The problem>
Report each line of the material below where the word "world" can be found.

BEGIN

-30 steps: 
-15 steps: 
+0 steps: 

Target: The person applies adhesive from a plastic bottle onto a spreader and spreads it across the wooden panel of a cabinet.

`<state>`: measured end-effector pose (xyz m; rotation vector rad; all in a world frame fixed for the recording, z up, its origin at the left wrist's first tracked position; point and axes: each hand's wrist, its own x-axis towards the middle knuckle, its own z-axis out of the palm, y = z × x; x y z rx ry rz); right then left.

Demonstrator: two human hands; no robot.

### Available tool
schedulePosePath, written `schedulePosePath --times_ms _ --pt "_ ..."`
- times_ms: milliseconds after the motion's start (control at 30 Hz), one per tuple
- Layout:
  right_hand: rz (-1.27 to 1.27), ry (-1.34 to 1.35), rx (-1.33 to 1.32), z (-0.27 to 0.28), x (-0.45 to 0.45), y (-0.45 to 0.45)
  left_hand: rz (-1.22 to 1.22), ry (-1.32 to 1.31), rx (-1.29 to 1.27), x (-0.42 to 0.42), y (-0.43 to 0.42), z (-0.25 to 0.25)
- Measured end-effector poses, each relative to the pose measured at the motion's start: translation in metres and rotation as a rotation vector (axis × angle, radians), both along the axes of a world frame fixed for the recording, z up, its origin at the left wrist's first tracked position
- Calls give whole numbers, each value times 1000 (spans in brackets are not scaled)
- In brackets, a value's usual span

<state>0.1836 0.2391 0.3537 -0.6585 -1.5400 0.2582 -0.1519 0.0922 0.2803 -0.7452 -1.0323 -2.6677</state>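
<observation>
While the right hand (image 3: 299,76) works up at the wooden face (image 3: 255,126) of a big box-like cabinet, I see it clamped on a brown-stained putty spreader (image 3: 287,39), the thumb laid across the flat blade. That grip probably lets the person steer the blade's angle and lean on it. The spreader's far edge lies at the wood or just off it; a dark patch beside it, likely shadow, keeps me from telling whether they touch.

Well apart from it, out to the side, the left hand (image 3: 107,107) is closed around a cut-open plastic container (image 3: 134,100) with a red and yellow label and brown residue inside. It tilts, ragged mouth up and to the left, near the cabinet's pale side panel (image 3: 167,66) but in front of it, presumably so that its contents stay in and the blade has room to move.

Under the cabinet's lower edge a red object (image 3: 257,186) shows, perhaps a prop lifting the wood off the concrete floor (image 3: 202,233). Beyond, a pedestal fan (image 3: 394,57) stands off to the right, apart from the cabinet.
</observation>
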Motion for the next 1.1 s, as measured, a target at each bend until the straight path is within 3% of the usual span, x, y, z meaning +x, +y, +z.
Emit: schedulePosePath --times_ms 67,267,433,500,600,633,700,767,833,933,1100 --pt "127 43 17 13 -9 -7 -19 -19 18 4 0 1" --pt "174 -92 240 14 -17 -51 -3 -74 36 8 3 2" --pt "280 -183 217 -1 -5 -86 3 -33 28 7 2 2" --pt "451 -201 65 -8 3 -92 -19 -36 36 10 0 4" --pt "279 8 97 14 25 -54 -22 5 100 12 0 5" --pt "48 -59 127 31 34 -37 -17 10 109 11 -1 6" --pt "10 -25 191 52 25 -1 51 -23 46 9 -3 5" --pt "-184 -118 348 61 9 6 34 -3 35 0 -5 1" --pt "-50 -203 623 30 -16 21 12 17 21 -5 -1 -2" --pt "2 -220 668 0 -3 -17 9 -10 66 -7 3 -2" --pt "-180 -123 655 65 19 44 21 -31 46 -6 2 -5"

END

Response>
`<state>`: measured end-effector pose (xyz m; rotation vector rad; all in a world frame fixed for the recording, z up, its origin at the left wrist's first tracked position; point and axes: each hand's wrist, its own x-axis towards the middle knuckle, its own z-axis out of the palm, y = z × x; x y z rx ry rz); right then left.
- Measured end-effector poses, each relative to the pose measured at the motion's start: translation in metres and rotation as a rotation vector (axis × angle, radians), both along the axes of a world frame fixed for the recording, z up, its origin at the left wrist's first tracked position

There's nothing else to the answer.